Carpool Lane May Finally Be Headed To Peninsula Highway
REDWOOD CITY (KCBS) - It's an idea that's been floated for the past several years, perhaps even a decade or longer, and now transit planners are moving forward with a $200,000 study on the feasibility of converting one of the four lanes on a stretch of highway in San Mateo County into a carpool lane.
Currently, there are no carpool lanes on northbound Highway 101 once drivers hit Redwood City's Whipple Avenue.
KCBS' Anna Duckworth Reports:
"Extending the carpool lanes north to at least SFO and it may be 380 is another possibility, or the county line," John Goodwin of the Metropolitan Transportation Commission suggested the potential scenarios.
According to Goodwin, the idea kept getting "tabled" in the past because a lane would be converted - instead of added - on the roadway.

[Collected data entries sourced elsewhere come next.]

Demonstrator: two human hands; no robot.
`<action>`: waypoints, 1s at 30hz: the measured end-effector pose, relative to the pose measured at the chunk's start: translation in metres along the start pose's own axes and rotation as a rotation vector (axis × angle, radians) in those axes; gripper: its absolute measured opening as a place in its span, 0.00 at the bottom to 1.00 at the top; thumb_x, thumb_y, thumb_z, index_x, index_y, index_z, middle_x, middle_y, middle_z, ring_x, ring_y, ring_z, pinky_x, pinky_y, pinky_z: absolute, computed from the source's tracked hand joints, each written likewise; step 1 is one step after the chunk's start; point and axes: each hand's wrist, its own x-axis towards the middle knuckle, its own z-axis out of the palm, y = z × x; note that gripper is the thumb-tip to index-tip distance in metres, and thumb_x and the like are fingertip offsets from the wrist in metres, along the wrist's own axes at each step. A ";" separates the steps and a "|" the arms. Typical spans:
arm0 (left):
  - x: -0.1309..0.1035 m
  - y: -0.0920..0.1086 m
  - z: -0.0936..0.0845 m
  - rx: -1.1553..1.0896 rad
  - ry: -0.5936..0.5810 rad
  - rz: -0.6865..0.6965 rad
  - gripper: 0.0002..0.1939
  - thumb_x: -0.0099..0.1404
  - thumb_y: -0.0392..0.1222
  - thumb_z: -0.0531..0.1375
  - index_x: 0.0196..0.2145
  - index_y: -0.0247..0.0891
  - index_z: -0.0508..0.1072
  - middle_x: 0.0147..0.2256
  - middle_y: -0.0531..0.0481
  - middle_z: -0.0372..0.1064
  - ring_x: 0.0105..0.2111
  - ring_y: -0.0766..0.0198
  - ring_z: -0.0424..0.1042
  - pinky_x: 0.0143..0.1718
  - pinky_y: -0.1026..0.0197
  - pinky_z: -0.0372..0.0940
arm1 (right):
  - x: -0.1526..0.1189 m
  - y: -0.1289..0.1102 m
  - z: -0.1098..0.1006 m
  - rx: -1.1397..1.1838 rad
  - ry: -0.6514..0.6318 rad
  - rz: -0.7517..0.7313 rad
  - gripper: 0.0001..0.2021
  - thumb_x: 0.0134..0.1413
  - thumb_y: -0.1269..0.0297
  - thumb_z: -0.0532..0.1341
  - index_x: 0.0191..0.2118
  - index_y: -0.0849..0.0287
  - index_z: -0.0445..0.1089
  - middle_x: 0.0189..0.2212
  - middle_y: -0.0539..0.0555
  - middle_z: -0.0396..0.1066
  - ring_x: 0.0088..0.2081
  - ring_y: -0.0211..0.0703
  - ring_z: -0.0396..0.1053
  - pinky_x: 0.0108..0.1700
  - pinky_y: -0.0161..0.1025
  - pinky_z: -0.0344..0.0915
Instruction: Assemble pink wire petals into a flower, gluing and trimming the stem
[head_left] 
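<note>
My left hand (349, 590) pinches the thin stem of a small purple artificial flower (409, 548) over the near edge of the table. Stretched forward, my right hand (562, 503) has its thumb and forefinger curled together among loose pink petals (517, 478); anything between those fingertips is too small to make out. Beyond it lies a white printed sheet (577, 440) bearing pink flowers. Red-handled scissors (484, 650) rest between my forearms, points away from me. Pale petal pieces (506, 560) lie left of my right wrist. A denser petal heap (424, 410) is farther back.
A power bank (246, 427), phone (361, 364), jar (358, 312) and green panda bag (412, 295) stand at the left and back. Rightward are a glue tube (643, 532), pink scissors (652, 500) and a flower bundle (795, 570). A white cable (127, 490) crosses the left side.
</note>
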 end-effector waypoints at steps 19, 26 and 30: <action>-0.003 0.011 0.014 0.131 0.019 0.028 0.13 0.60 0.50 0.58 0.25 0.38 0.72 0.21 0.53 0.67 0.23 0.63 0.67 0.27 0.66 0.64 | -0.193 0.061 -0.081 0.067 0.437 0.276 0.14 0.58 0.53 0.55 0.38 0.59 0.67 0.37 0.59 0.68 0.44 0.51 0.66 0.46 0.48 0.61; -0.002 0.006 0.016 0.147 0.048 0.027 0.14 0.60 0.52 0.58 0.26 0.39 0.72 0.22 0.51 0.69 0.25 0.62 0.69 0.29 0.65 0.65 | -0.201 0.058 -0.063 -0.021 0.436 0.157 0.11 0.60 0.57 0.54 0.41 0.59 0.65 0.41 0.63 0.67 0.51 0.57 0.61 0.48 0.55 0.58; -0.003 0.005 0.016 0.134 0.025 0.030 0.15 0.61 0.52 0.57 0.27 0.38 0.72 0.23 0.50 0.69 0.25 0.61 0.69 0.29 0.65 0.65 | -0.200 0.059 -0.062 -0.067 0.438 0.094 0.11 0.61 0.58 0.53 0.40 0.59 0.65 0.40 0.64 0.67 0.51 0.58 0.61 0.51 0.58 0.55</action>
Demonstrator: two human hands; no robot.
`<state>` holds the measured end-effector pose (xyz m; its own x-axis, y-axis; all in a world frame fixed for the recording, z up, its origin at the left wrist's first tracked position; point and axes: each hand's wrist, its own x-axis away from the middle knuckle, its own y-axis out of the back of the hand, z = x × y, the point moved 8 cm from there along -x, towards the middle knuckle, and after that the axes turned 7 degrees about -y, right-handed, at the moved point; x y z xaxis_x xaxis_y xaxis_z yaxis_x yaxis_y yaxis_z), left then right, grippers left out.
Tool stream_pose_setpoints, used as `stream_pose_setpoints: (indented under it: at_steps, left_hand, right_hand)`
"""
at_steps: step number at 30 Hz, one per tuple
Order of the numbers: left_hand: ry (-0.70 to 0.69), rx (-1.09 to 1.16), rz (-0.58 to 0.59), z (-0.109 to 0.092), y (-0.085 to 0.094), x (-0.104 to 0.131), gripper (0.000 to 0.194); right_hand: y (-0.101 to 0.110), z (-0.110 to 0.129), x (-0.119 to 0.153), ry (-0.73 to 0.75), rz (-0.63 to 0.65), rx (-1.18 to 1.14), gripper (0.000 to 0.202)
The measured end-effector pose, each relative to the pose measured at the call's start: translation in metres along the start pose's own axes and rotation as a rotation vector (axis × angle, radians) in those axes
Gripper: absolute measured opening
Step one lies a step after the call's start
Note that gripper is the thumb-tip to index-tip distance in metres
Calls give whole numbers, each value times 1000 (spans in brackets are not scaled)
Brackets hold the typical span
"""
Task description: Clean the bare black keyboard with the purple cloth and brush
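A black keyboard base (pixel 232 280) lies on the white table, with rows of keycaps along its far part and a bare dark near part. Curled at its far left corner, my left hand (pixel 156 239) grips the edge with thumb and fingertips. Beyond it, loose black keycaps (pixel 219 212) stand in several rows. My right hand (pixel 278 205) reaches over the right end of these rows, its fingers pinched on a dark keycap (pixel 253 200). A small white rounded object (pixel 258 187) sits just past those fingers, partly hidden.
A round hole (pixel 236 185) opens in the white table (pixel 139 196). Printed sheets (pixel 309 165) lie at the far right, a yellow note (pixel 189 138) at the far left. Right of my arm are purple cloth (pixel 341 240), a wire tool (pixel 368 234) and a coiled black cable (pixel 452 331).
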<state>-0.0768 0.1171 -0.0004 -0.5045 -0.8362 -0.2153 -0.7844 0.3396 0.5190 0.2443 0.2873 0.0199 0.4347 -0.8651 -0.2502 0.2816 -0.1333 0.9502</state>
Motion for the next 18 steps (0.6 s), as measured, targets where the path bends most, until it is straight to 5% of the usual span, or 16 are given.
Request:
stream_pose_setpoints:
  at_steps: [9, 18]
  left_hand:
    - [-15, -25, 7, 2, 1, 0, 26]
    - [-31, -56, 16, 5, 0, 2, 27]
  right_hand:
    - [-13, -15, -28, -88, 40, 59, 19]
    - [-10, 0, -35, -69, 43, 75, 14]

"That's what these studies do is look in very great detail at the corridor and what would be required to make the changes that are under consideration," he reasoned. "So that's a big factor in a lot of that corridor is whether there's sufficient room to make the kinds of changes in the roadway configuration that are necessary."
The study was expected to formally begin this summer, and no immediate changes were expected. Rather, Goodwin said it would likely be several more years before any changes would be made - if at all.
Naturally, advocates were hopeful.
"As we all know, driving your car particularly with gas prices continuing to rise is costing drivers a lot more than it did a year ago," pointed out Christine Maley-Grubl, executive director of the Peninsula Traffic Congestion Relief Alliance. "It could be that shorter commute times certainly would result in better air quality by reducing the number of cars on the roads."